Puryear, the eldest of seven children, grew up in Washington DC and built musical instruments and furniture before studying art at the Catholic University of America in 1963.

He was a Peace Corps volunteer in Sierra Leone, studied print-making in Sweden and learned how to weave in Japan. After earned his MFA from Yale University, he then taught at Fisk University in Nashville in the 1970s, while maintaining an art studio in Williamsburg, Brooklyn.

After a fire destroyed his studio in 1977, Puryear moved to Chicago and taught at the University of Illinois. He has held retrospectives at the Museum of Modern Art and the National Gallery of Art in Washington, and received a National Medal of Arts from Barack Obama in 2012.
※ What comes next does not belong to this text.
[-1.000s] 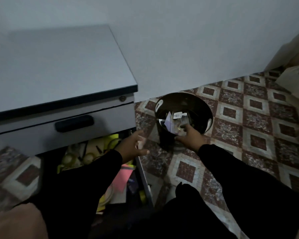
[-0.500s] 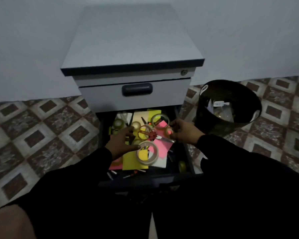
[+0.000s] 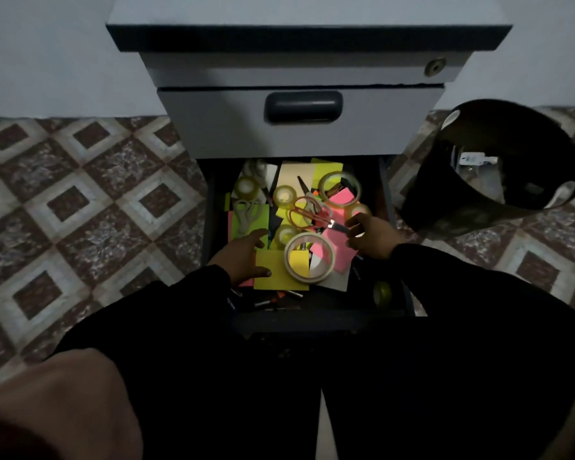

“For more than four decades, Puryear has created distinctive sculptures that combine modernist geometry with international craft traditions,” said Naima J Keith, the deputy director at the California African American Museum. “His work often resembles familiar objects, but Puryear avoids fixed associations of time and place.”

Martin Puryear - Question, 2013-2014. Photograph: Courtesy of Parasol unit foundation for contemporary art

The artist previously worked with the Madison Square Park Conservancy for his largest ever public artwork, entitled Big Bling. It was a chain link-wrapped wooden sculpture with a gold-leaf shackle. It echoes his black iron sculpture Shackled from 2014, which resembles the shackles worn by slaves when they were taken by ship to America.

“To be ‘shackled’, as Martin has said in the past, is a verb and a noun,” said Kamin Rapaport. “To shackle means to restrain, as was the practice for enslaved people and for animals, but a shackle is also a U-shaped piece of hardware used in rigging and hoisting.”

A memorable sculpture from Puryear is Question, from 2013-14, a gigantic question mark slumped into a gigantic bronze sculpture. It’s a metaphor of what to expect at next year’s presentation in Venice.

As the artist said last year, minimalist sculpture is all in the eye of the beholder. “I tend not to tell people what they’re looking at when they’re in the presence of my work,” said Puryear. “I trust people’s eyes, I trust their imagination.”